During the reign of Tokugawa Ieharu, there was a controversy regarding one of the wakadoshiyoris. The young man was assassinated inside Edo castle, right in front of his father who worked as a Roju. According to reports, the young man was killed by a hatamoto or bannerman but the mastermind remained unknown. The young man’s father is no other than Tanuma Okitsugu, a lord who is responsible for reforms in improving and expanding Japan’s export of goods. His reform was believed to have caused a minor famine in the region when a massive drainage program failed and agricultural lands under-produced.

It is said that many of the other elders of the reign of Ieharu did not agree with the young man’s father’s increasing influence and power, despite the man’s continuous disappointments.

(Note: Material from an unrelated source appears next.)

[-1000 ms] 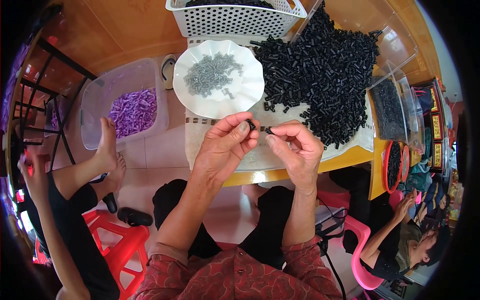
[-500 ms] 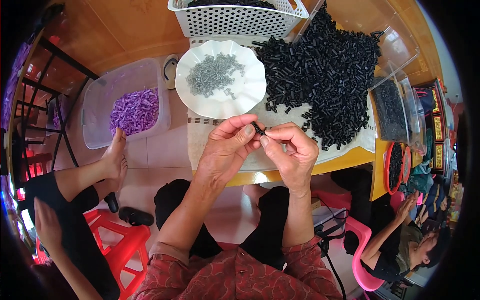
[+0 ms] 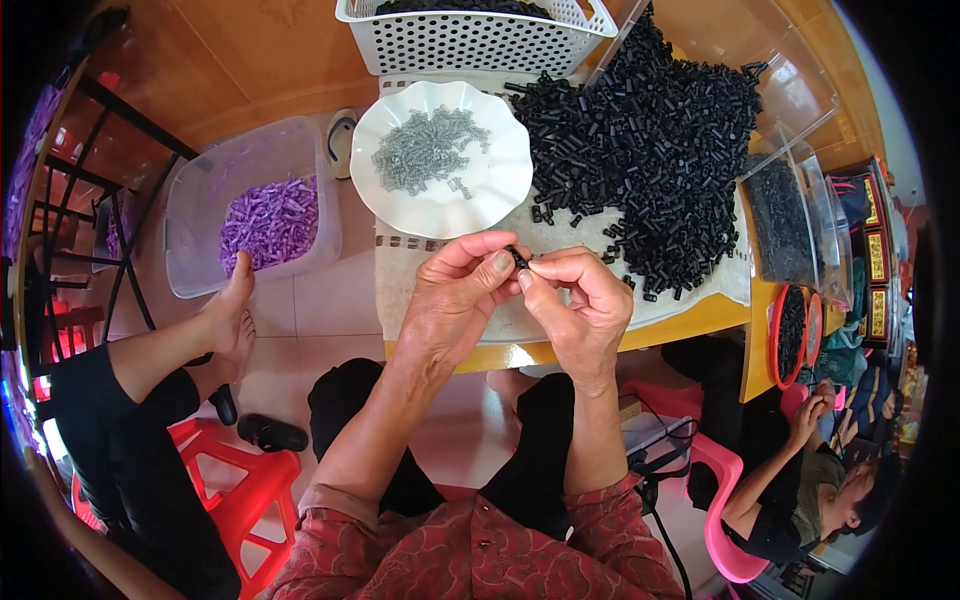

This was a means of showing no mercy towards those that the shogun favors.

The death of Tokugawa Ieharu

Tokugawa Ieharu died of natural causes in his castle in Edo. This happened in the year 1768 at the young age of 49. Along with other members of his family, his ancestors and children, his body lies in the Kaneiji temple.

Joe Mabel [CC BY-SA 2.0 (, CC BY-SA 3.0 ( or GFDL (], via Wikimedia Commons

The reason why many members of the Tokugawa family rest in the courtyards od Kaneiji temple is mainly due to the fact that this temple gained great influence, prosperity, and power through the support of the Tokugawa family. Many of the great forefathers of the Tokugawa shoguns have mausoleums in the Kaeniji temple. This is true for shoguns who are not even buried there. The temple is also a good tourist destination for people who wish to visit Tokyo because of its proximity to the National History Museum of the city. This is where great works, accomplishments, as well as personal belongings of the Tokugawa shogunate, are displayed.